Characterization of double stable cell line. (A) U2OS cells were stably transfected with PML-ECFP and EYFP-Sp100′. Whole cell extracts from both parental U2OS cells (wt) and double stable cells (CpYs68) were analyzed by immunoblot. Rabbit anti-PML shows several PML isoforms in both wt cells and double stable cells. Rabbit anti-Sp100 antibody also shows several Sp100 isoforms. The arrowheads indicate the bands representing PML-ECFP and EYFP-Sp100′ fusion proteins. (B) Fixed double stable cells were immunolabeled with mouse anti-PML antibody (5E10) and rabbit anti-Sp100 antibody (rSpGH). The projected 3D Z-stacks, collected using a DeltaVision RT microscope, show the colocalization of PML-ECFP and EYFP-Sp100′ fusion proteins with endogenous PML and Sp100 proteins, respectively. Bar, 10 μm.

Figure 2.

4D tracking of PML NBs from prophase to prometaphase in living cells. (A) Double stable cells, CpYs68, stably expressing PML-ECFP and EYFP-Sp100′. Chromatin was visualized by Hoechst 33342 staining. A 7-μm Z-stack of 0.5-μm steps were collected in the CFP and YFP channels every 8 s for 26 min. One Z-section at the middle of the cell was collected in the Hoechst channel, at each time point, as the reference image for DNA. The 3D-projected still images of selected time points are shown here. Each PML NB was manually assigned a number and tracked by TIKAL 4D viewer to determine their displacement. The examples of PML NBs with different motions are indicated by colored arrowheads. The red arrowhead, directed motion. White arrowhead, diffusive motion. Blue arrowhead, constrained motion.
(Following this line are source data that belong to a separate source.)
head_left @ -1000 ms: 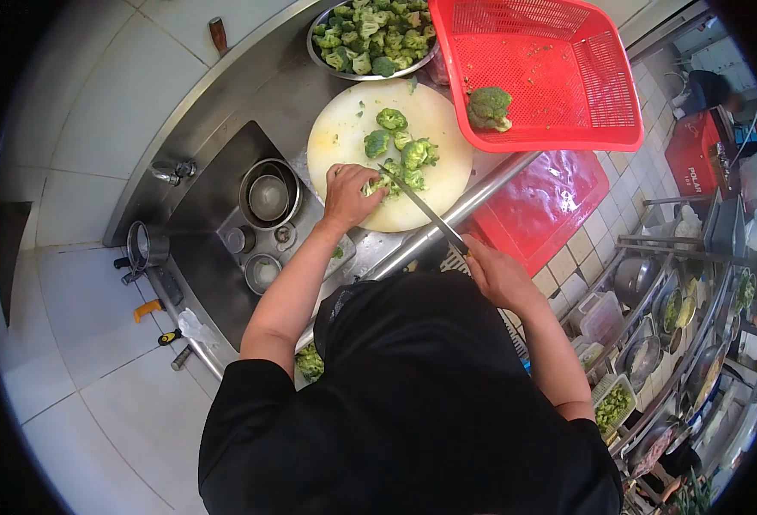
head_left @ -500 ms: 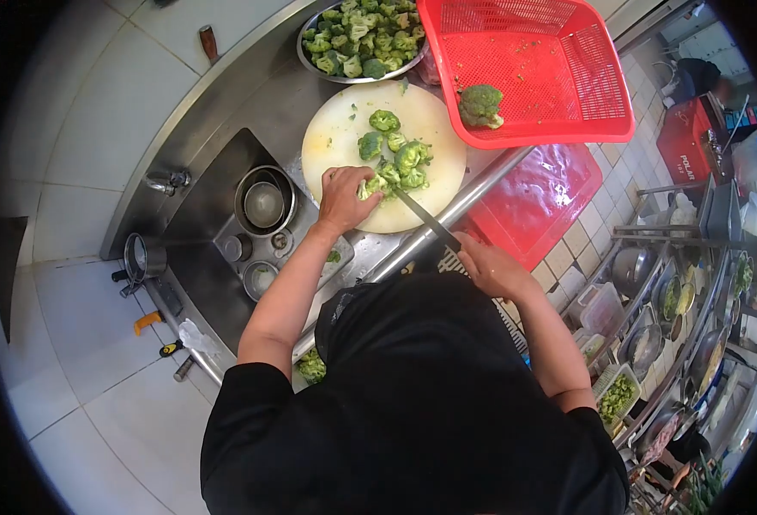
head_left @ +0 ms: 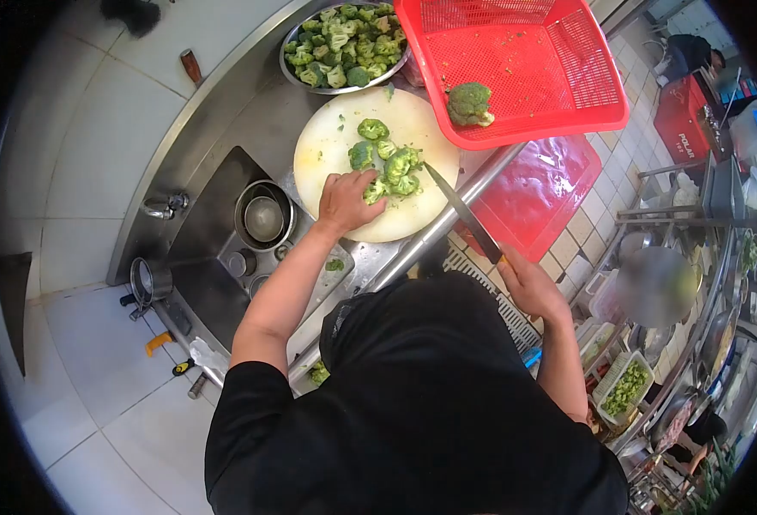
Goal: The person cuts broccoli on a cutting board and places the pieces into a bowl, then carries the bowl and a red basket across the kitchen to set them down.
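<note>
My left hand (head_left: 346, 204) rests on the round white cutting board (head_left: 322, 142), its fingers curled against a piece of broccoli (head_left: 374, 190). Several more cut broccoli florets (head_left: 401, 163) lie in a cluster just beyond those fingers. In my right hand (head_left: 531, 287) is a kitchen knife (head_left: 466, 215), gripped by its handle. The blade points up and left, its tip over the board's right side, a little apart from the florets.
A metal bowl (head_left: 291, 72) heaped with florets stands behind the board. To its right, a red plastic basket (head_left: 515, 129) holds one broccoli head (head_left: 471, 104). At the left is a sink (head_left: 202, 227) with metal pots. Shelves with food containers (head_left: 625, 390) line the right.
My right hand has drawn the knife back to the right, off the broccoli. My left hand stays at the florets, and the whole view has shifted slightly.
</note>
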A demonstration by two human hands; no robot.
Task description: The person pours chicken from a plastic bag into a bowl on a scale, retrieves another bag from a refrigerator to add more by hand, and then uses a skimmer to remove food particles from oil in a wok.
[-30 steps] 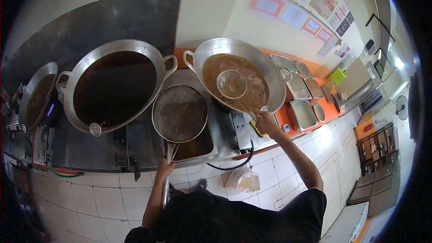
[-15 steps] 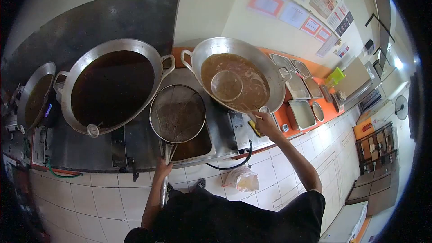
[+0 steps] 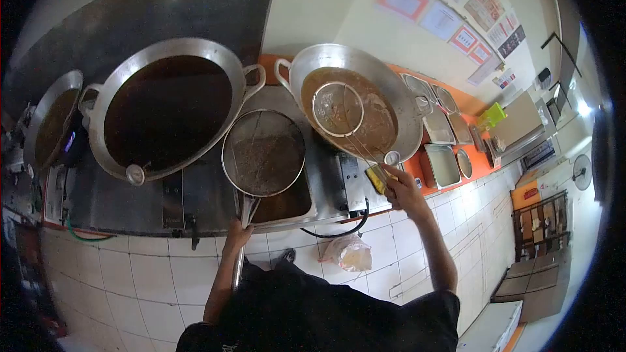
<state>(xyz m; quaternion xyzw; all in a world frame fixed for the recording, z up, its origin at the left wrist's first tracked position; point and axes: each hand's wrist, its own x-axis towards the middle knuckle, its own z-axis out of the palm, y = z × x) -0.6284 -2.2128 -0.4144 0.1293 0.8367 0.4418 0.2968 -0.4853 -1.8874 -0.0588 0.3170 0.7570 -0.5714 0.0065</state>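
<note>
My left hand is wrapped round the handle of a large round mesh strainer. The strainer lies over a rectangular metal pan of dark liquid, with brown residue spread on its mesh. In my right hand is the handle of a smaller wire skimmer. Its round mesh head is held over the right wok, overlapping the cloudy brown liquid inside. A dial thermometer sits at that wok's near rim, close to my right hand.
A large wok of dark liquid stands to the left, with another wok beyond it. Metal trays line the orange counter on the right. A yellow sponge lies beside the control box. On the floor sits a plastic bag.
The small skimmer's head has risen from the brown liquid, its rim now showing fully. My right hand has shifted slightly right and down. The left hand still grips the strainer.
</note>
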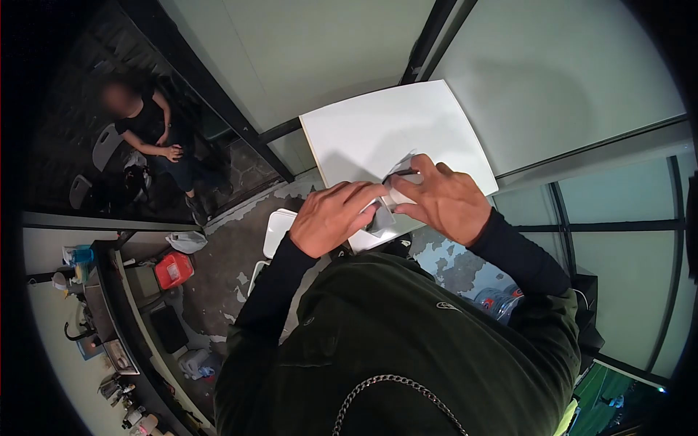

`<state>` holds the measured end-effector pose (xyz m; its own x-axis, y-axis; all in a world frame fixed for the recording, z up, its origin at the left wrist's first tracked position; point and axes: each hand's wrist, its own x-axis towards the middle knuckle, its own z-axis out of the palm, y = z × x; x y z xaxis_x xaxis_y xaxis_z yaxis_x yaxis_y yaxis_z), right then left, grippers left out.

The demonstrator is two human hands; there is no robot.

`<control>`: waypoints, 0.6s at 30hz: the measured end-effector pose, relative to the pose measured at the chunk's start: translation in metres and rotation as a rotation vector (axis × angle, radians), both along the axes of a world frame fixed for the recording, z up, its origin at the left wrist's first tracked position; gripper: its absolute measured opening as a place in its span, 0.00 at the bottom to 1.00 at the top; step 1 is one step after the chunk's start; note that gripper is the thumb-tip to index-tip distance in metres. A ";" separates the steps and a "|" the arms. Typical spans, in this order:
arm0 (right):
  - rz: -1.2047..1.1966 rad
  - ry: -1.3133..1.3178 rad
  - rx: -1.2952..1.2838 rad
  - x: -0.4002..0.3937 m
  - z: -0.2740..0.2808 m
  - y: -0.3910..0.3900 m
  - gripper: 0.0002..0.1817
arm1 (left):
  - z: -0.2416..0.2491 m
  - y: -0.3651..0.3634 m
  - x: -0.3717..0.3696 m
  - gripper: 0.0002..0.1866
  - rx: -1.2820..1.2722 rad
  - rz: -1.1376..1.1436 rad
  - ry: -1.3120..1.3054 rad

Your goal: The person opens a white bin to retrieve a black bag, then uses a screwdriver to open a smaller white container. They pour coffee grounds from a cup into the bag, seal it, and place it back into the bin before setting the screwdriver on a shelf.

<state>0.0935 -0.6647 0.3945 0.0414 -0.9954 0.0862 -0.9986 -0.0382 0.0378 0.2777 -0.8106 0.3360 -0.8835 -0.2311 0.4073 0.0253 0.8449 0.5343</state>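
My left hand (331,218) and my right hand (452,202) meet over the near part of a white table (385,120). Between them is a small, partly see-through grey and white packet (396,195) with a dark strip near its top; its exact kind I cannot tell. The left fingers are bent and pinch its left side. On the other side, my right thumb and fingers grip its right and upper edge. Both hands cover much of it, and their shadows fall on the tabletop.
A white stool or chair (278,231) stands left of the table. Large water bottles (498,301) are on the floor at right. A red container (174,270) and a cluttered counter (109,312) are at left. Beyond the doorway sits a person (149,127).
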 end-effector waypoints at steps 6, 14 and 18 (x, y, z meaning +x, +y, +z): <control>-0.031 0.111 -0.006 0.017 -0.008 -0.006 0.12 | 0.000 0.000 0.002 0.18 -0.006 -0.021 0.006; -0.063 -0.111 -0.030 0.016 0.000 -0.013 0.17 | -0.011 -0.001 0.005 0.24 0.133 0.039 0.056; -0.060 -0.194 0.019 0.016 -0.003 -0.005 0.21 | -0.018 0.005 0.002 0.24 0.210 0.016 0.114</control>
<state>0.1091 -0.6697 0.3920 -0.0340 -0.9971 0.0678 -0.9875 0.0231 -0.1559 0.2794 -0.8054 0.3180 -0.8302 -0.3350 0.4456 0.0828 0.7164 0.6927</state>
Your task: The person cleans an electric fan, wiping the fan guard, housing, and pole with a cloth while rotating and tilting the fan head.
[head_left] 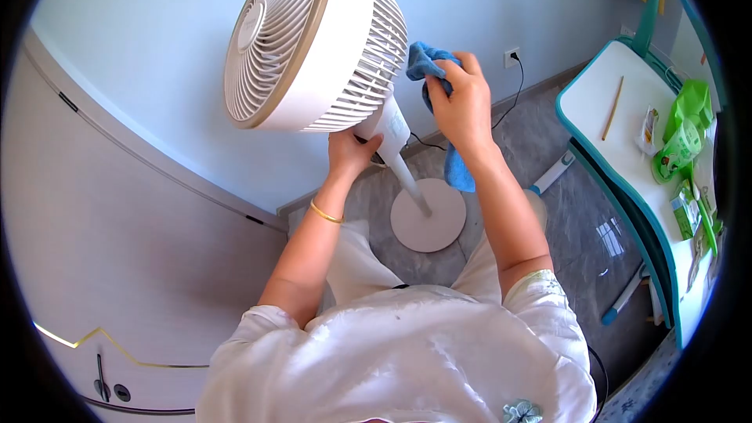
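Note:
A white standing fan (348, 47) with a beige-rimmed grille tilts to the left in front of me, its round base (428, 227) flat on the floor. My left hand (352, 153), with a gold bangle at the wrist, is wrapped round the fan's neck just under the head. In my right hand (462, 102) a blue cloth (429, 63) is bunched between the fingers, close to the back grille on the right side. One end of that cloth hangs down below the hand.
At the right stands a white desk (599, 94) with teal edges, holding a thin stick, green packaging and several small items. A wall socket (512, 57) has a black cord plugged in. To the left is a pale door (141, 243) with a handle.

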Demonstrator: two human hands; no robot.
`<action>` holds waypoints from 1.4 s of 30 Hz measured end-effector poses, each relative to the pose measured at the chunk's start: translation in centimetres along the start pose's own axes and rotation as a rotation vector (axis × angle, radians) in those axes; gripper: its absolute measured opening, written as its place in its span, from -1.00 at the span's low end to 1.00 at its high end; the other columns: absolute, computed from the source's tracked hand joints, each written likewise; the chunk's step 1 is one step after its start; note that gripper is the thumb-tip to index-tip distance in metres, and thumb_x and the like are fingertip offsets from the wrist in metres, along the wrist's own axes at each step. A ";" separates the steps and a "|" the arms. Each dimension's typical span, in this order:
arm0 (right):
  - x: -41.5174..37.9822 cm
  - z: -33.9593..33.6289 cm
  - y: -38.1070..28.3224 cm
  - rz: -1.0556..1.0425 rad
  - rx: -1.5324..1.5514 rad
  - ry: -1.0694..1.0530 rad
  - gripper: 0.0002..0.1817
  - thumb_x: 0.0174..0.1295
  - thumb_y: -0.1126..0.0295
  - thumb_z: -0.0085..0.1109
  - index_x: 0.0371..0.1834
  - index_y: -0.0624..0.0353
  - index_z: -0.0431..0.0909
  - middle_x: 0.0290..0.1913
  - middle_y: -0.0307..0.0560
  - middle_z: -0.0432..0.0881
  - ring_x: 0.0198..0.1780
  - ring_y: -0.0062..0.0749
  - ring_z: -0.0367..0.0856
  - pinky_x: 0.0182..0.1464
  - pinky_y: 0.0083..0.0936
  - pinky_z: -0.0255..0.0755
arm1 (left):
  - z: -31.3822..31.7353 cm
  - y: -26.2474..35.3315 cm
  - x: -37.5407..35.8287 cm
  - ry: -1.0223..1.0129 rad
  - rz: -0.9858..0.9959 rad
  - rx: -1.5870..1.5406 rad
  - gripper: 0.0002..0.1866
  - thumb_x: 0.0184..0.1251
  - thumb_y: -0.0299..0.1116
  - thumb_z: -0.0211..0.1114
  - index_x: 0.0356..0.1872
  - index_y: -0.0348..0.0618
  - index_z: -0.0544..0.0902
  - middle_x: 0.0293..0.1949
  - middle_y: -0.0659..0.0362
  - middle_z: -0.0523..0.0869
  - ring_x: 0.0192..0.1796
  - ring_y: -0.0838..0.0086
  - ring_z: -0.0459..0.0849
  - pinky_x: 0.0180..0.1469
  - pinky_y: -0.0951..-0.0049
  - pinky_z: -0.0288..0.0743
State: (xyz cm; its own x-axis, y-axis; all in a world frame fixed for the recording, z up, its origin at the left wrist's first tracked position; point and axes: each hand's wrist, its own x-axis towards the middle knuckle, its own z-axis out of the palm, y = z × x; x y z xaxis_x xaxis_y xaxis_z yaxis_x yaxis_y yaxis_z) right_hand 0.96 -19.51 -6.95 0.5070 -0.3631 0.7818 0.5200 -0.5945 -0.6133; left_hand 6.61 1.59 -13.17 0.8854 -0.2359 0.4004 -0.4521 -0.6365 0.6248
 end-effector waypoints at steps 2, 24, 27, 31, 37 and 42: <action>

Red, pseudocolored PML-ECFP. Green, EYFP-Sp100′. Blue, DNA stained by Hoechst 33342. Bar, 10 μm. (B) The trajectories of bodies were exported into MATLAB to calculate the MSD, which is plotted in the y-axis against Δt in the x-axis. The MSD is fitted to the power law MSD = 6DΔt^α, with α as the coefficient of anomalous diffusion. A nonlinear relationship between the MSD and Δt indicates nonstandard diffusion. Classification into movement types is performed according to α ∼ 1.5 for directed movement, α ∼ 1 for simple diffusion, and α ∼ 0.5 for constrained diffusion. The representative MSD plot of each movement type is displayed here with the actual data (blue circles) and the fitted curve (red line). (C) Overview of the trajectory of each PML NB in this 4D image data set is summarized by ball-and-stick representations to show the displacement of each body. The initial position of each PML NB is indicated by a green volume.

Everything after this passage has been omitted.